# Where to buy strings online in Canada?



## Cups (Jan 5, 2010)

Went to Solo to buy 4 rather specific and different sets of strings. Came up to 55$ and then they charged me 16$ shipping. Is there anywhere with free shipping after you spend a certain amount?


----------



## Wardo (Feb 5, 2010)

I think Cosmo is free if you buy more than $100.


----------



## Guncho (Jun 16, 2015)

Amazon


----------



## johnnyshaka (Nov 2, 2014)

@jbealsmusic from Next Gen is talking about manufacturing strings...

https://guitarscanada.com/index.php?threads/canadian-guitar-strings.227096/


----------



## Hamstrung (Sep 21, 2007)

Strings and Beyond is a US company but they do free shipping to Canada on orders over $35 and occasionally have specials with free shipping regardless of order size. 
Guitar Strings and Beyond - Buy Guitar Strings Online and Save!


----------



## Cups (Jan 5, 2010)

Thanks gents.


----------



## KoskineN (Apr 19, 2007)

+1 for Strings&Beyond.


----------



## DavidP (Mar 7, 2006)

another +1 for Strings & Beyond.
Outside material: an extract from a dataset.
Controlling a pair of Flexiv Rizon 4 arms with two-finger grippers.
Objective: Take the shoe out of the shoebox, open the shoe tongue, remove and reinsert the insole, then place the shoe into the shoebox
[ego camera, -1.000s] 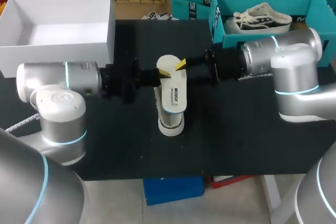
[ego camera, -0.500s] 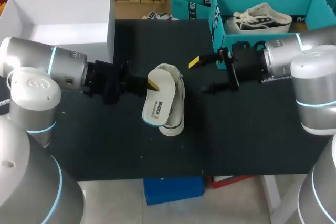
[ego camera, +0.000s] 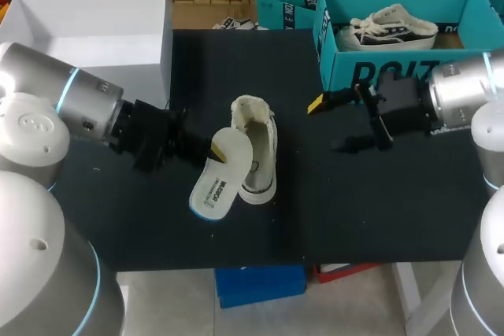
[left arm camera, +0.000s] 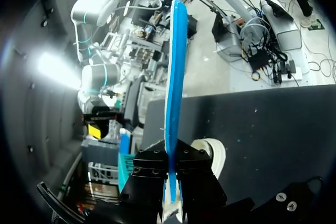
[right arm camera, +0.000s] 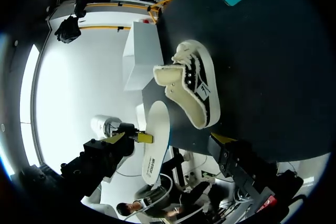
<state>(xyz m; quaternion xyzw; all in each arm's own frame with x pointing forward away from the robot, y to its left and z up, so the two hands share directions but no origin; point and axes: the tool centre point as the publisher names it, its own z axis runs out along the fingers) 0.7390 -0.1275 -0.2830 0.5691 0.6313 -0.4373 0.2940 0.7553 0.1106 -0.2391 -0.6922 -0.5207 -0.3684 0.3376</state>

As noted above, they regularly run a free shipping promo for to Canada for any size order so you don't have to make the $35 USD minimum (although that's very easy to do!) I usually wait for the 15% storewide discount promos and then order away to get the most bang for the CAD buck given current exchange rates...


----------



## rollingdam (May 11, 2006)

ProSpecStrings.com


----------



## DaddyDog (Apr 21, 2017)

Hamstrung said:


> Strings and Beyond is a US company but they do free shipping to Canada on orders over $35 and occasionally have specials with free shipping regardless of order size.
> Guitar Strings and Beyond - Buy Guitar Strings Online and Save!





KoskineN said:


> +1 for Strings&Beyond.





DavidP said:


> another +1 for Strings & Beyond. As noted above, they regularly run a free shipping promo for to Canada for any size order so you don't have to make the $35 USD minimum (although that's very easy to do!) I usually wait for the 15% storewide discount promos and then order away to get the most bang for the CAD buck given current exchange rates...


So I'm +4 ? Have used them for a few years now. Very convenient to get a dozen packs of the strings I prefer (Elixir 10 and 11 gauge). And the odd try-em-and-see pack.


----------



## Steadfastly (Nov 14, 2008)

There was a thread on this on the AGF a few weeks ago and Strings & Beyond were suggested way beyond any others.


----------